News

The National Museum of the Royal Navy secures medals and log books of Captain Eric “Winkle” Brown for the nation

25 November 2016

The National Museum of the Royal Navy secures medals and log books of Captain Eric “Winkle” Brown for the nation

Statement from Professor Dominic Tweddle, Director General of The National Museum of the Royal Navy. November 25 2016

We are delighted to announce that The National Museum of the Royal Navy has been able to secure the medals and log books of Captain Eric “Winkle” Brown following the intervention of an incredibly generous donor. It is fair to say that Captain Brown was by many measures the Fleet Air Arm’s most significant pilot of the post-war period and we are thrilled and honoured to be able to class this collection as one of our own.

We can now preserve the record of innovation which is contained within Captain Brown’s log books which includes previously untapped information and display them for the world to see. The Fleet Air Arm Museum is the spiritual home of the service and a right and fitting place for the medals and logbook to be displayed at.

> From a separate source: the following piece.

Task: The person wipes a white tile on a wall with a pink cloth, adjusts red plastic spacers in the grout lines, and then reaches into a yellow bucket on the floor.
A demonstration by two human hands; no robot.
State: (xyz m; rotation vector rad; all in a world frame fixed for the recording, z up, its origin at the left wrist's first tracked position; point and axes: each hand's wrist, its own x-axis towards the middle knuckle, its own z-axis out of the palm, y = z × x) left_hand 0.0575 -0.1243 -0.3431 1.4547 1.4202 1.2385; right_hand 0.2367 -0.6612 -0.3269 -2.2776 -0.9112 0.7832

Captain Brown holds a world record for the most aircraft carrier take-offs – 2,407 and the most landings – 2,271, and on 3rd December 1945 became the first ever pilot to take off and land a jet aircraft – the Sea Vampire - on a carrier. He went on to make many contributions of wider significance to aviation history , using his Fleet Air Arm experience to fly a world record breaking 486 types of aircraft, and to test aircraft for other services and for allies.

The Fleet Air Arm Museum was fortunate to work with Captain Brown in the last decades of his life and have been able to mark and honour his contribution in a number of ways.
The Museum’s collections include the very Vampire Mk1 in which he completed his jet-powered flight, as well as the goggles and gloves which he wore during his tests; in 2015 Captain Brown himself unveiled a new bronze bust commissioned by the Museum which stands proudly in our galleries.

Just as importantly the Museum worked with him to record in detail the long span of his service to form a key part of the archive – which includes the nation’s most significant collection of naval pilots’ flying logs – of the Fleet Air Arm.